The prediction of accelerated expansion was confirmed in 1998 and completed the accounting of matter and energy in the Universe. By studying the relationship between the distances and velocities of distant galaxies by using exploding stars (supernovae of type Ia, or SNeIa) within them as standard candles, two teams (the Supernova Cosmology Project led by Saul Perlmutter and the High-redshift Search Team led by Brian Schmidt) found evidence that the Universe is speeding up, rather than slowing down (Perlmutter et al. 1998; Riess et al. 1998). Let me explain their results by telling you what they expected to find and what they actually did find. Because the expansion of the Universe is simply a scaling up of all distances, if we could measure galaxy velocities and positions today, they would obey exactly Hubble's law: recessional velocity proportional to distance (v = H0 d). However, as we look far out into space, we look back in time (light travels at a finite speed), and so we are viewing distant galaxies at earlier and earlier times. If the Universe is slowing down, distant galaxies should be moving faster than Hubble's law predicts. These two groups found the opposite: distant galaxies are moving more slowly than Hubble's law predicts. The expansion is speeding up.

The simplest interpretation of their results is that vacuum energy, with pressure equal to minus its energy density, contributes about 60% of the critical density, making consistent the determinations Omega =1 and OmegaMatter = 0.4. Vacuum energy is the modern term we use for Einstein's cosmological constant. It corresponds to the energy associated with the very lively quantum vacuum - pairs of particles borrowing enough energy to exist for a fleeting instant and then disappearing again.

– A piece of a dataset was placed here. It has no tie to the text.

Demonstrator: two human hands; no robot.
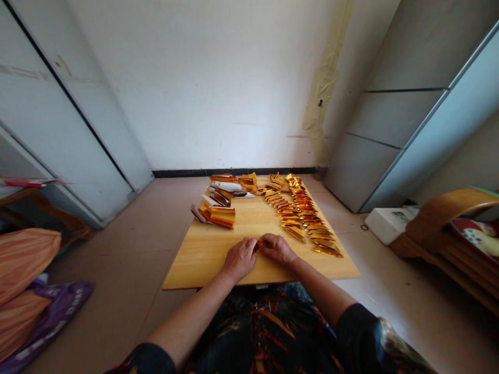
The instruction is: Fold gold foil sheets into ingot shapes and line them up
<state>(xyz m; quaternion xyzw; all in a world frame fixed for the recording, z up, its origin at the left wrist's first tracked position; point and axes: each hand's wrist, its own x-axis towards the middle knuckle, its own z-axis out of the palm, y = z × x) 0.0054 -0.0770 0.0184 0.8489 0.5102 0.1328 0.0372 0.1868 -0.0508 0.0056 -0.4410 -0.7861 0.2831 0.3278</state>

To summarize the accounting of matter and energy in the Universe (in units of the critical density): neutrinos, 0.3% or greater; bright stars, 0.5%; total amount of ordinary matter (baryons), 5%; relic elementary particles, 35%; and vacuum energy (or something similar), 60%; for a total of 100% of the critical density (see Fig. 3). While this accounting is not definitive yet, measurements that are being made and will be made in the next years could firm it up.

Figure 3

Figure 3. Summary of matter/energy in the Universe. The right side refers to an overall accounting of matter and energy; the left refers to the composition of the matter component. The upper limit to mass density contributed by neutrinos is based upon the failure of the hot dark matter model of structure formation and the lower limit follows from the evidence for neutrino oscillations (Fukuda et al. 1998). Here H0 is taken to be 65 km s-1 Mpc-1.

(Only about one-tenth of the baryons are ``visible'' in the form of bright stars. Further, because there are almost as many neutrinos left over from the big bang as there are CMB photons and because evidence now exists that at least two of the neutrino species have mass, albeit very tiny (Fukuda et al. 1998), we can infer that neutrinos contribute as much mass, and perhaps even more, than stars do. However, both neutrinos and bright stars are small contributors to the total mass in the Universe.)